**ACTIVITY:**
Going line by line through the records below, write out everything starting with the line containing "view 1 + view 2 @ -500" and going on through the line containing "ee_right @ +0", exactly and inclusively. Pictures do not go in.

**EXERCISE DATA:**
☆ ☆ ☆
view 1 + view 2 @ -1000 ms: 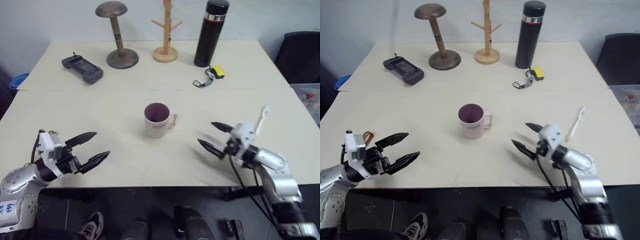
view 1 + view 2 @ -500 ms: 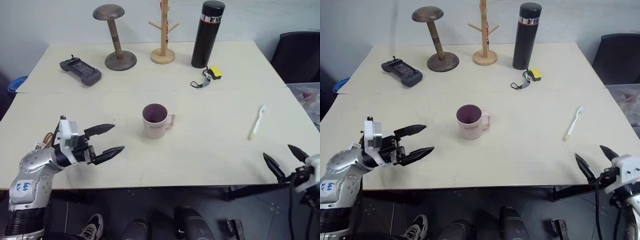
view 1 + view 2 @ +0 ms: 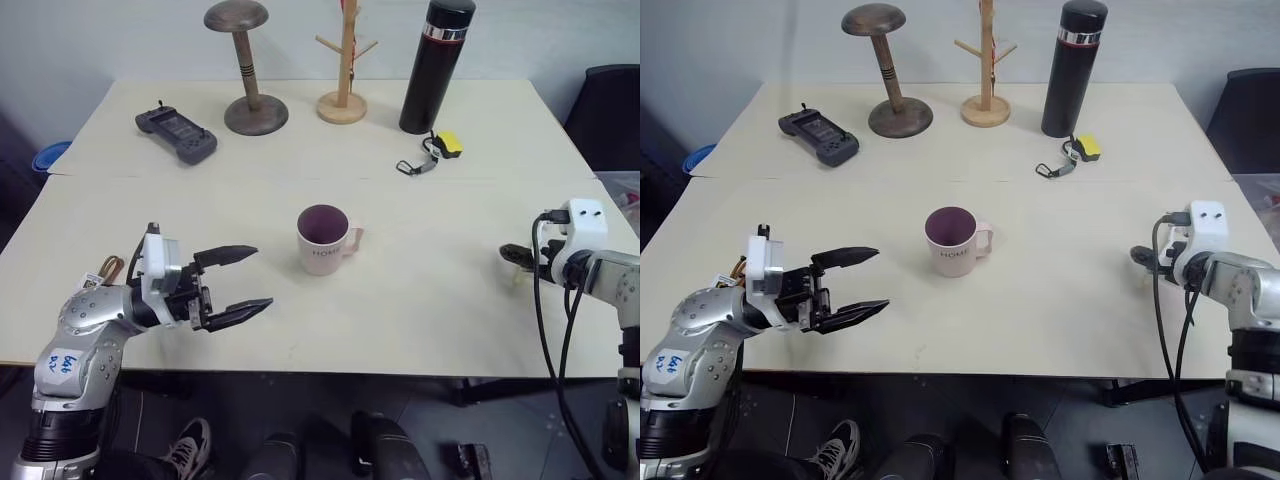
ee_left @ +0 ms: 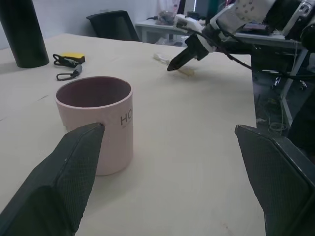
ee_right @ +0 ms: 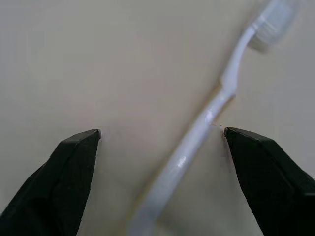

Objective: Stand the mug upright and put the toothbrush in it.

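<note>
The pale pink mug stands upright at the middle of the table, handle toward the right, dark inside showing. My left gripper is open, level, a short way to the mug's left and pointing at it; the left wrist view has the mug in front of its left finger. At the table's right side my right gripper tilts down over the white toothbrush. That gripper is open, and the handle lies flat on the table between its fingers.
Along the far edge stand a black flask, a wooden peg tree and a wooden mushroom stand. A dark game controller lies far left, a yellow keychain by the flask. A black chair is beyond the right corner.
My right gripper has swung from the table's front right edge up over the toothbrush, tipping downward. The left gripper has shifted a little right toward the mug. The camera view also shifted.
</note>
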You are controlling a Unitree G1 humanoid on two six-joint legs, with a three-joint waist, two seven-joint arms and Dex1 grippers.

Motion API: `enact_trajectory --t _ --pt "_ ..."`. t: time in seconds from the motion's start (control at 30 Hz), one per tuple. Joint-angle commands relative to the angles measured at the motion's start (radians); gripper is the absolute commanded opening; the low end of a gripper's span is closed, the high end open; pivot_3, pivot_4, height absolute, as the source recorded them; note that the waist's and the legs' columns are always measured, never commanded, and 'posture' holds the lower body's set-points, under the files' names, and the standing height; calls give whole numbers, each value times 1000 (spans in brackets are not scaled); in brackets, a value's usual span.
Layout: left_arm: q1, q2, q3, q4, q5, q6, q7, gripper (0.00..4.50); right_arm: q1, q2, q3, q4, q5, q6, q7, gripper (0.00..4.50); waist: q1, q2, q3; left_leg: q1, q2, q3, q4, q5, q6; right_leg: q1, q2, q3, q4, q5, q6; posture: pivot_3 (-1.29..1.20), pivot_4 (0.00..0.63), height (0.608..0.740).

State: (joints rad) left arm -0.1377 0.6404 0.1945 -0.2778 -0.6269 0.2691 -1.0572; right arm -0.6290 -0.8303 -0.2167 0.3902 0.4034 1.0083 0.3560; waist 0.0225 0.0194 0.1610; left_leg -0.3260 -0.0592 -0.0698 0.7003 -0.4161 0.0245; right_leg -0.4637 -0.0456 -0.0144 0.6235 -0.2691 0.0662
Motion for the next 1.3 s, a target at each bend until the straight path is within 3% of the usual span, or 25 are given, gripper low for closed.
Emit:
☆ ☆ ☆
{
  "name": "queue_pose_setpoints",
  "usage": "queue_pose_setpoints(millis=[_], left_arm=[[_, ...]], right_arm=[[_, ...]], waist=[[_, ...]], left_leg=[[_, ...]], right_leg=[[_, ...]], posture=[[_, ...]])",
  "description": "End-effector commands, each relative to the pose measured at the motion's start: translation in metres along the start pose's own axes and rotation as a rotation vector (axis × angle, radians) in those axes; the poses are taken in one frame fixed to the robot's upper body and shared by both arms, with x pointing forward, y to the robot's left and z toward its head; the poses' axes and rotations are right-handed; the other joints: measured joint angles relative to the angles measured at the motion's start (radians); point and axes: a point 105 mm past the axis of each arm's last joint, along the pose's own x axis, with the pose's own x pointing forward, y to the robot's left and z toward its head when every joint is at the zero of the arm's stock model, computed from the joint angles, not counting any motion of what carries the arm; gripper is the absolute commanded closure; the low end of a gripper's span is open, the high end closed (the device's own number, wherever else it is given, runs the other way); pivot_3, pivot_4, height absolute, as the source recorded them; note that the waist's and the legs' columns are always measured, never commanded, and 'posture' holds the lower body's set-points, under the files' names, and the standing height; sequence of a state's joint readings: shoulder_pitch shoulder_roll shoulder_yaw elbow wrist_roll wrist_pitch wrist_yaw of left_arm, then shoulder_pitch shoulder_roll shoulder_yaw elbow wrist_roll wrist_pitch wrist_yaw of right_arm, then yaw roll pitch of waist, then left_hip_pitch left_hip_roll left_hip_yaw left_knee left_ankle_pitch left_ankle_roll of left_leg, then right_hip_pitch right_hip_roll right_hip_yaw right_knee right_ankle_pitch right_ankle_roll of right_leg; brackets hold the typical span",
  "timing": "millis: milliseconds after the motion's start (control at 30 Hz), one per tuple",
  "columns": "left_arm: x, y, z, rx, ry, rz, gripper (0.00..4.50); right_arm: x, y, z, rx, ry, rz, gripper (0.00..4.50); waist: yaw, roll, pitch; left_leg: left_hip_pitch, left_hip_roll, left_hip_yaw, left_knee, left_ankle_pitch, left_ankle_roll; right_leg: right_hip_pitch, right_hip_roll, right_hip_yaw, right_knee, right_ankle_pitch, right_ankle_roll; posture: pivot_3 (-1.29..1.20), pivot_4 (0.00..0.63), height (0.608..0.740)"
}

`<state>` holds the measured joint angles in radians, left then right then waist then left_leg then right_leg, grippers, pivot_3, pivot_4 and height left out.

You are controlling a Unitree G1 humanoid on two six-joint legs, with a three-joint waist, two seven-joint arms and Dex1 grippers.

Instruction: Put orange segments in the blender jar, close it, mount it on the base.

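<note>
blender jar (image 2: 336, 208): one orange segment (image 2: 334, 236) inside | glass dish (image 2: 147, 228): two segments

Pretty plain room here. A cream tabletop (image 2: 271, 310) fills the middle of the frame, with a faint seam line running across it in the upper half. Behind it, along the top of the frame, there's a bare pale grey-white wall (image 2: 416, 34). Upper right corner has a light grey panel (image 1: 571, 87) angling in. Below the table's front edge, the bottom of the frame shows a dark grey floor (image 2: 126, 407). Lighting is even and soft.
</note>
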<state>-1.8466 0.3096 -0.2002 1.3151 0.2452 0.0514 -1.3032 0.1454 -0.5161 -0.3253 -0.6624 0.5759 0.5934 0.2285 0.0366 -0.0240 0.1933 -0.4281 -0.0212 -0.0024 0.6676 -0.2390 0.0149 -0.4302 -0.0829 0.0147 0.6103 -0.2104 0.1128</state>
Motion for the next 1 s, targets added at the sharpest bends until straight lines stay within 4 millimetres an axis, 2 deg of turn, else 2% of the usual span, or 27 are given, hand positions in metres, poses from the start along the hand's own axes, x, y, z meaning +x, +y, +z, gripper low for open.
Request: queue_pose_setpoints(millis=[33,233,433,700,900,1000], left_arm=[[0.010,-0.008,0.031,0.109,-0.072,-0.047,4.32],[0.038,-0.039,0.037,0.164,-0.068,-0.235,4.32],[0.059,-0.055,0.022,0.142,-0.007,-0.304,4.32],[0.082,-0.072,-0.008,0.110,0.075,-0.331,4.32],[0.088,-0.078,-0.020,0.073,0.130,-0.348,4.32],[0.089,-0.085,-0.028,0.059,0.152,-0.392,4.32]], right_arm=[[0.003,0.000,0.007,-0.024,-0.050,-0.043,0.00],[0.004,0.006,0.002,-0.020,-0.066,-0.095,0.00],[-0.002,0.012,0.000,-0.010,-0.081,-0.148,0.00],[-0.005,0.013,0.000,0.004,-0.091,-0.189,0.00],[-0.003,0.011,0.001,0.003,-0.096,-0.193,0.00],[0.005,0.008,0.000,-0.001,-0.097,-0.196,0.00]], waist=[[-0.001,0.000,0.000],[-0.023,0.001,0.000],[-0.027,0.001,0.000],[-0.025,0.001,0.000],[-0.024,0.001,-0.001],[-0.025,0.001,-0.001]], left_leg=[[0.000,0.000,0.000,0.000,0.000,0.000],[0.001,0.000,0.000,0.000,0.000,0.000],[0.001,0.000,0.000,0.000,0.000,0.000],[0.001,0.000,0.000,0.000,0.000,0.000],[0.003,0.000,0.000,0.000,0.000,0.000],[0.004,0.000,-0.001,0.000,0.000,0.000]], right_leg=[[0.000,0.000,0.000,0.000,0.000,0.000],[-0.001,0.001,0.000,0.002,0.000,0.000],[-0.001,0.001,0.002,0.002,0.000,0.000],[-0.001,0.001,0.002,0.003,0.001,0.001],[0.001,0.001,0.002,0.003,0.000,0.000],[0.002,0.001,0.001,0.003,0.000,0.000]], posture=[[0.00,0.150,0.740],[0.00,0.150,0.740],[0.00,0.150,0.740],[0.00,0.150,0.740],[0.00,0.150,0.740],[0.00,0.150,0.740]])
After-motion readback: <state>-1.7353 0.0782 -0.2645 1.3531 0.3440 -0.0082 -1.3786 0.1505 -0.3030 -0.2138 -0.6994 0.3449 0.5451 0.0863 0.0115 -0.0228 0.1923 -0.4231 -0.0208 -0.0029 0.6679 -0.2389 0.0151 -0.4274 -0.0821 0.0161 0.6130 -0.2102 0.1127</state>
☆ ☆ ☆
**ANSWER SPACE:**
view 1 + view 2 @ -500 ms: 
view 1 + view 2 @ +0 ms: 
ee_left @ +0 ms: 
ee_right @ +0 ms: 

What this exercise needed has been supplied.